Your task
The answer must consist of every line in the records below that contains the string "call".

--- Records to process Enclosed Below ---

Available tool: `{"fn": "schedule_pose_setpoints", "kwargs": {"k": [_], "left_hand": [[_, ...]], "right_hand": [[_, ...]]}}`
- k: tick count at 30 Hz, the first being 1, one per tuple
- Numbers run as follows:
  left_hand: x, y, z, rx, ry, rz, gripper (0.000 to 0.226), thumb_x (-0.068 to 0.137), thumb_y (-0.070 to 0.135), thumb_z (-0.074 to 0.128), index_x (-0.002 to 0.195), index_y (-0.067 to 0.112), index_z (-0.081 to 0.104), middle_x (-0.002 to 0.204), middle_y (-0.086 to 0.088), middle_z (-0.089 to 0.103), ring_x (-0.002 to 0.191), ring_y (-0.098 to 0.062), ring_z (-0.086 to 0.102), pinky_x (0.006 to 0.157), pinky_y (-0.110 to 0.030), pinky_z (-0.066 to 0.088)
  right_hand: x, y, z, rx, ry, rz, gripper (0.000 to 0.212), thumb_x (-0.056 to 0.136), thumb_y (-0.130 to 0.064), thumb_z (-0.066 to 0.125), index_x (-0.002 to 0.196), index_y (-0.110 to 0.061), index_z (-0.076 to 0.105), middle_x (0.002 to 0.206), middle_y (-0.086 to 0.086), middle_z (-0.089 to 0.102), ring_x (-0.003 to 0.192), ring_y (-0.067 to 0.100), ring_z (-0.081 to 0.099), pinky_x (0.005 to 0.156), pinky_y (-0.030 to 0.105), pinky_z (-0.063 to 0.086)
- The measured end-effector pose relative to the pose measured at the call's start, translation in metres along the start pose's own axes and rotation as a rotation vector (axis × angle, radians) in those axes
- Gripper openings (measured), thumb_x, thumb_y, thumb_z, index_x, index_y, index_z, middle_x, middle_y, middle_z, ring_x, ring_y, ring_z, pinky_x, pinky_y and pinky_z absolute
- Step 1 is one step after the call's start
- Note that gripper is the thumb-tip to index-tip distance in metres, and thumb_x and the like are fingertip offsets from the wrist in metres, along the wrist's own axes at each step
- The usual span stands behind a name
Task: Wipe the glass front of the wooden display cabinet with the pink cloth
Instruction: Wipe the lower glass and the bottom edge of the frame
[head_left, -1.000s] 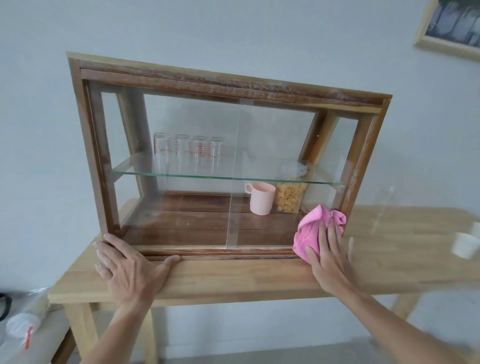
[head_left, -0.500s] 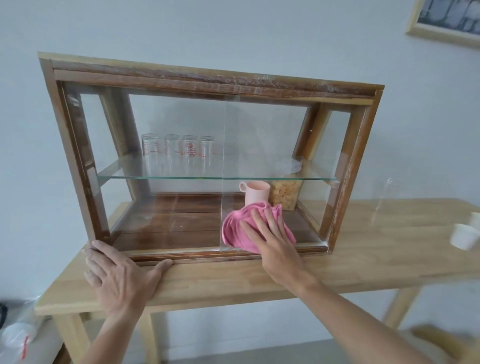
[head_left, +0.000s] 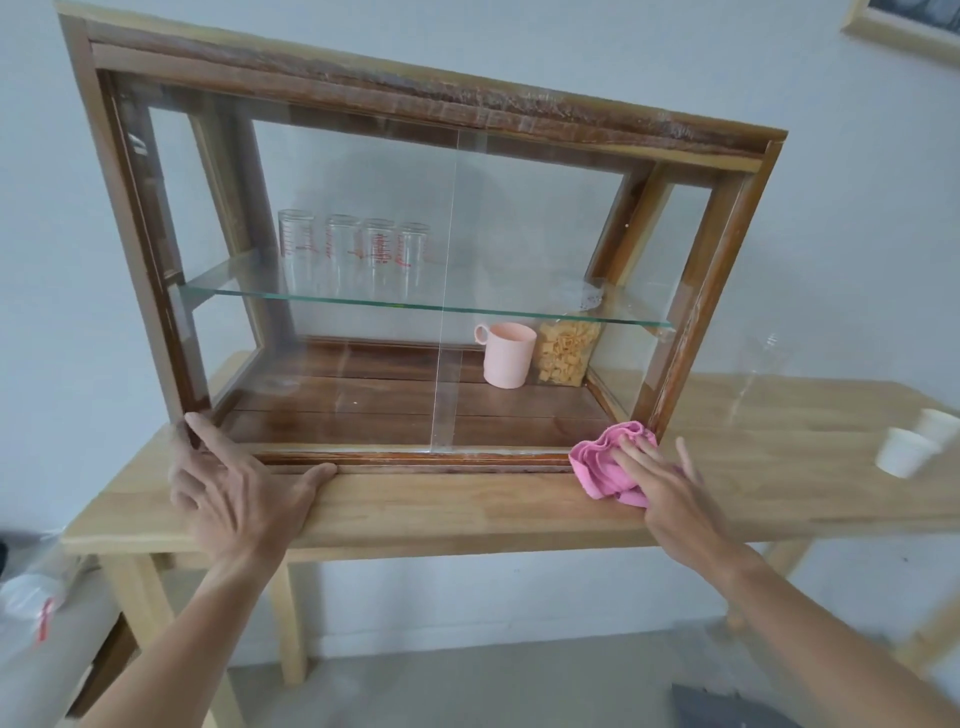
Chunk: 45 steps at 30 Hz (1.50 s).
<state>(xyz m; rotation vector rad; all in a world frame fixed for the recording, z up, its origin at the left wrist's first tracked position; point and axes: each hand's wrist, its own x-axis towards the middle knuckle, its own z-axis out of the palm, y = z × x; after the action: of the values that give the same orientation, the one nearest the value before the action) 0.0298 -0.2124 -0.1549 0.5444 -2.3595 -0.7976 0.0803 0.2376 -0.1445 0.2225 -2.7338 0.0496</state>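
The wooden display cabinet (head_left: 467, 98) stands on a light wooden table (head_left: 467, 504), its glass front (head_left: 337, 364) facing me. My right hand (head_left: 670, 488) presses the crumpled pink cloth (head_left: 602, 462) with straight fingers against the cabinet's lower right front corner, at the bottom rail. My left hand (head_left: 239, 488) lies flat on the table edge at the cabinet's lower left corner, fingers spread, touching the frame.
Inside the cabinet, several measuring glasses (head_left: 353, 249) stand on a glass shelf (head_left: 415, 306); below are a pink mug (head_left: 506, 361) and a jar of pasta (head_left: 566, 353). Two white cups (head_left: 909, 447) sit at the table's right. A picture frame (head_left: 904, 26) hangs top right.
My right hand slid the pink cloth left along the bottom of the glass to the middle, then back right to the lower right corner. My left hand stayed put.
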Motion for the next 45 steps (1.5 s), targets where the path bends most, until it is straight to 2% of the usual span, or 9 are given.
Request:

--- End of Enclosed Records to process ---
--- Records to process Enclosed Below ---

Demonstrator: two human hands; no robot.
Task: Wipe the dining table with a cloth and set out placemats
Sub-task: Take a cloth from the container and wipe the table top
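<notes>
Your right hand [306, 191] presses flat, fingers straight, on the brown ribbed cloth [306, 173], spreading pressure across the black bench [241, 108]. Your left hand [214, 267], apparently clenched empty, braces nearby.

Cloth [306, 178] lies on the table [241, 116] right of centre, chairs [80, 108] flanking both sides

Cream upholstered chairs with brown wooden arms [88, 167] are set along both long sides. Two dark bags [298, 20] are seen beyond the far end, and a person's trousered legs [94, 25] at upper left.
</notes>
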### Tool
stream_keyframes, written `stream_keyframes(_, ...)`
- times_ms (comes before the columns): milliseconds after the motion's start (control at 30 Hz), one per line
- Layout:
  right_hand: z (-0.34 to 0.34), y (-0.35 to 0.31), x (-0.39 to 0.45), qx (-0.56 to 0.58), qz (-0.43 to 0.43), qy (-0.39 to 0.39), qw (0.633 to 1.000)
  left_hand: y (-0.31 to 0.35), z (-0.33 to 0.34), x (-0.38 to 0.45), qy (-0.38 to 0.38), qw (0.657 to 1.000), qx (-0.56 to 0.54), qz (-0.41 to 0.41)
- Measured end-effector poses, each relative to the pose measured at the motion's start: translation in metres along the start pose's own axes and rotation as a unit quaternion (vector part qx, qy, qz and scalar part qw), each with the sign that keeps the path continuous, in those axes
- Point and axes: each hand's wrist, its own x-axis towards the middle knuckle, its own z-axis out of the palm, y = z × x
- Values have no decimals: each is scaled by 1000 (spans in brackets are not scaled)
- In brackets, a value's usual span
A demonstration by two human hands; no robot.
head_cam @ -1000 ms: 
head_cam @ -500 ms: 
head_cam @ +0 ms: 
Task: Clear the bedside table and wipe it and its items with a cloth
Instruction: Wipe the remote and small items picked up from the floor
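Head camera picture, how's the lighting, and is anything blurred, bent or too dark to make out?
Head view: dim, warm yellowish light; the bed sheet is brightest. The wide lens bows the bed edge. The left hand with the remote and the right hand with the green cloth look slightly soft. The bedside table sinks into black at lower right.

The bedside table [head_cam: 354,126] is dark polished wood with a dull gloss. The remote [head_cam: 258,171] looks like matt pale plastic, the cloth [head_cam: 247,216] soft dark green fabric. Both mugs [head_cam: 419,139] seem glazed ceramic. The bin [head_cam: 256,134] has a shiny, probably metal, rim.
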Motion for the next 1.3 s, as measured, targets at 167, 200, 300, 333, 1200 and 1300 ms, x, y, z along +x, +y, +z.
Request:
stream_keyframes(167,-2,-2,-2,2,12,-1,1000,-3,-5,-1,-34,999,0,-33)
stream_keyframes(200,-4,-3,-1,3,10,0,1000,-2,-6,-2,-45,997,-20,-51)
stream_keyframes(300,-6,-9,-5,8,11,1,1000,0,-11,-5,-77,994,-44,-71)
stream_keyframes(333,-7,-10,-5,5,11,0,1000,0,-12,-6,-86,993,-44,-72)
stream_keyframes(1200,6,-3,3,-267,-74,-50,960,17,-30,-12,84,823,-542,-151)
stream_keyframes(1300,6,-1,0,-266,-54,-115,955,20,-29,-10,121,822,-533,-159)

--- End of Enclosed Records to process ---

Solution to the exercise
- The measured end-effector pose relative to the pose measured at the call's start, translation in metres along the start pose's own axes and rotation as a rotation vector (axis × angle, radians) in those axes
- Step 1 is one step after the call's start

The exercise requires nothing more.